Afranio fece un inchino, avvicinò la scranna al letto e si sedette, lasciando ricadere con fracasso la spada.

— Intendo cercarlo presso il podere degli ulivi, nel giardino di Getsemani.

— Bene, bene. E perché proprio lí?

— Egemone, ritengo che Giuda sia stato ucciso non in Jerushalajim, e nemmeno in un luogo lontano; no, è stato ucciso nei dintorni della città.

— Ti considero un grande esperto nel tuo campo. Non so, è vero, come stiano le cose a Roma, ma nelle colonie non hai l’uguale. Spiegami il perché.

— Non ammetto neppure per un istante l’idea che Giuda possa essersi messo nelle mani di una persona sospetta nella cinta della città. In una via non puoi ammazzare uno di nascosto. Quindi, avrebbero dovuto attirarlo in qualche cantina. Ma il servizio segreto l’ha già cercato nella città bassa, e lo avrebbe certamente trovato. Ma egli non è in città, te lo garantisco. Se fosse stato ucciso lontano dalla città, questo pacchetto col denaro non avrebbe potuto essere gettato cosí presto. È stato ucciso nei dintorni della città. Hanno saputo adescarlo per farlo uscire.

— Non riesco a immaginare come abbiano potuto farlo!

— Sí, procuratore, è il problema piú difficile di tutta la faccenda, e non so nemmeno se riuscirò a risolverlo.

— Misterioso, davvero! In una sera di festa, un credente esce senza motivo dalla città, abbandonando il desco pasquale, e là viene ammazzato. Chi, e con quali mezzi, ha potuto adescarlo? Non l’avrà fatto una donna? — chiese all’improvviso, come ispirato, il procuratore.

Afranio rispose calmo e ponderato:

— Impossibile, procuratore. Questa eventualità è assolutamente esclusa. Bisogna ragionare secondo la logica. Chi era interessato alla morte di Giuda? Dei visionari vagabondi, un gruppetto dove, prima di tutto, non c’erano donne. Per sposarsi, procuratore, occorre del denaro. Per mettere al mondo un bambino, ci vuole sempre denaro. Ma per ammazzare un uomo con l’aiuto di una donna, di denaro ne occorre moltissimo, e nessun vagabondo ne possiede. Nessuna donna ha preso parte a quest’affare, procuratore. Anzi, una simile interpretazione dell’assassinio può solo far perdere il filo, disturbare le indagini e disorientarmi.

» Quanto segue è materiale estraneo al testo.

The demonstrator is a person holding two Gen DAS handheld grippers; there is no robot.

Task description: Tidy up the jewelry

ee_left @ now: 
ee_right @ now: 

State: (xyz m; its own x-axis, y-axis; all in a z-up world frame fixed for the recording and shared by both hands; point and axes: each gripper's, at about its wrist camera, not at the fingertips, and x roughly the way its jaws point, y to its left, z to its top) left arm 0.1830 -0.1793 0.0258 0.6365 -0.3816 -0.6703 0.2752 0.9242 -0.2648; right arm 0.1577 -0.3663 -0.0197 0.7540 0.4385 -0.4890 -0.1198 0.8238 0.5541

— Vedo che hai perfettamente ragione, Afranio, — disse Pilato, — mi ero solo permesso di esporre una mia supposizione.

— Ahimè, è errata, procuratore.

— Ma allora, che ne pensi tu? — esclamò il procuratore fissando con avida curiosità il volto di Afranio.

— Io ritengo che si tratti sempre di denaro.

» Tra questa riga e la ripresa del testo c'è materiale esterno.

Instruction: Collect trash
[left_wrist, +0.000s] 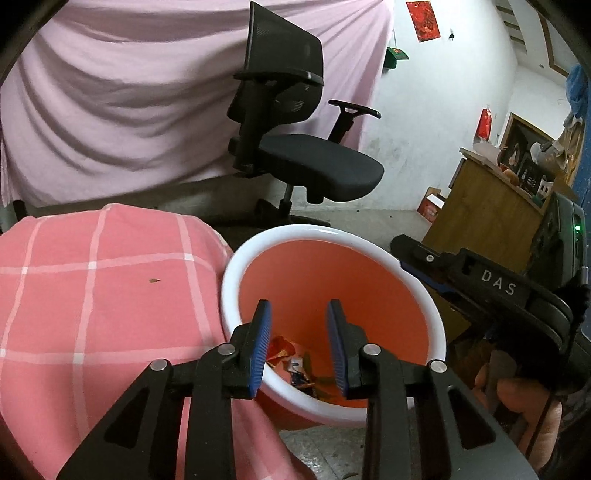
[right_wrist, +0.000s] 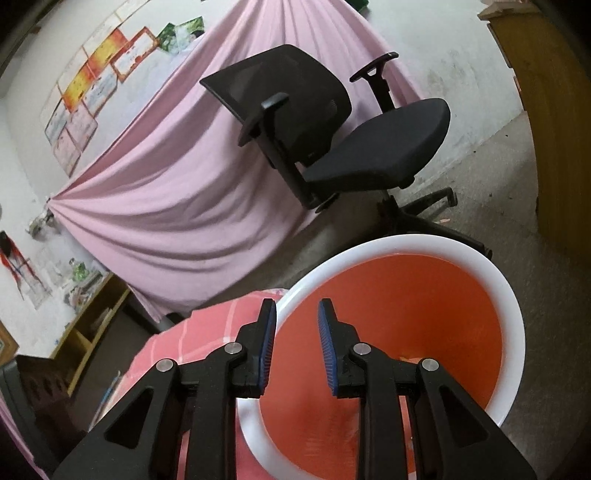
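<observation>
An orange bin with a white rim (left_wrist: 295, 230) stands on the floor against a pink checked cloth (left_wrist: 92, 295). Several crumpled wrappers (left_wrist: 291, 362) lie at its bottom. My left gripper (left_wrist: 299, 306) hangs over the bin's mouth, open, with nothing between its blue pads. To its right, a hand (left_wrist: 524, 406) holds the right gripper's black body (left_wrist: 495, 284) beside the rim. In the right wrist view my right gripper (right_wrist: 297, 304) stands open over the near-left rim of the bin (right_wrist: 509, 295), its fingers bare.
A black office chair (left_wrist: 314, 162) stands just behind the bin, before a hanging pink sheet (left_wrist: 129, 110). A wooden cabinet (left_wrist: 480, 214) with clutter on top is at the right. A low wooden shelf (right_wrist: 92, 325) stands at the left wall.
</observation>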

— Ottima idea! Ma chi e perché poteva proporgli del denaro, fuori città, di notte?

— Oh no, procuratore, le cose non stanno cosí. Io faccio un’unica ipotesi, e se non è esatta, temo di non trovare altre spiegazioni — . Afranio si chinò di piú verso il procuratore, e disse in un sussurro: — Giuda voleva nascondere il suo denaro in un luogo sicuro noto a lui soltanto.

— Finissima spiegazione. Dev’essere proprio andata cosí. Adesso ti capisco: è stato adescato non da qualcuno, ma dal suo intento. Sí, sí, è cosí.

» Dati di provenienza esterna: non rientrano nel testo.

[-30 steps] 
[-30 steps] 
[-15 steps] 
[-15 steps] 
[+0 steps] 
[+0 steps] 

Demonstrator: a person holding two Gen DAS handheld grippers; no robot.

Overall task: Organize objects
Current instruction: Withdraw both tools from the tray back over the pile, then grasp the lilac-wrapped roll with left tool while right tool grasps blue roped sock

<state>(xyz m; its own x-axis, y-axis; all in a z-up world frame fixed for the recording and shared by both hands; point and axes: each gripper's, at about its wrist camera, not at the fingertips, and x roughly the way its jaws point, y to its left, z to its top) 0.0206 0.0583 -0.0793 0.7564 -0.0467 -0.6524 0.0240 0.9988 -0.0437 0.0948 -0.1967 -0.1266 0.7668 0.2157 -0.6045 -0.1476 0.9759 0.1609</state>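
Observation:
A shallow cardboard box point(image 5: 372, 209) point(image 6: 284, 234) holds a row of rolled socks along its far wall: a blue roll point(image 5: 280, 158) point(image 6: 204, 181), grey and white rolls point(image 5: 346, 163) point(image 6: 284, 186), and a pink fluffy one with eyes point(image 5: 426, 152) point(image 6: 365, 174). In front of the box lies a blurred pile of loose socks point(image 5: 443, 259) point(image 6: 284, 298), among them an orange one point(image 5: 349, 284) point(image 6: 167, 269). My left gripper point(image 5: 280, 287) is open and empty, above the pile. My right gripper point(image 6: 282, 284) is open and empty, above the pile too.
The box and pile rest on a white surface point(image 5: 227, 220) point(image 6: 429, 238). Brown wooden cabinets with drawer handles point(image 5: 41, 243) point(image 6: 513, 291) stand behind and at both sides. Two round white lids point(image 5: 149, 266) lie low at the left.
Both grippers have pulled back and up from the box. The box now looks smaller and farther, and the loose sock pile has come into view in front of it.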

— E cosí. Giuda era diffidente, nascondeva il denaro a tutti.

— Già, hai detto a Getsemani… Ma perché intendi cercarlo proprio là? Questo, lo confesso, non riesco a capirlo.

— Oh, procuratore, questa è la cosa piú facile. Nessuno nasconde del denaro su strade, in luoghi aperti e deserti. Giuda non è stato né sulla strada di Hebron, né su quella di Betania. Doveva essere un luogo riparato, protetto, alberato. È semplicissimo. Altri luoghi di questo genere, oltre a Getsemani, a Jerushalajim non esistono. Non poteva andare lontano.

— Mi hai completamente convinto. Allora, che fare adesso?

— Comincerò subito a cercare gli assassini che hanno seguito Giuda fuori città, e nel frattempo, come ho già detto, mi processeranno.

— Perché?

— I miei uomini se lo sono lasciato sfuggire iersera al mercato, dopo che egli aveva lasciato il palazzo di Caifa. Come sia successo, non riesco a capacitarmene. Non era mai accaduto nella mia vita. Era stato posto sotto sorveglianza subito dopo la nostra conversazione. Ma nella zona del mercato ha cambiato strada, ha fatto uno zigzag cosí inconcepibile che è scomparso senza lasciare tracce.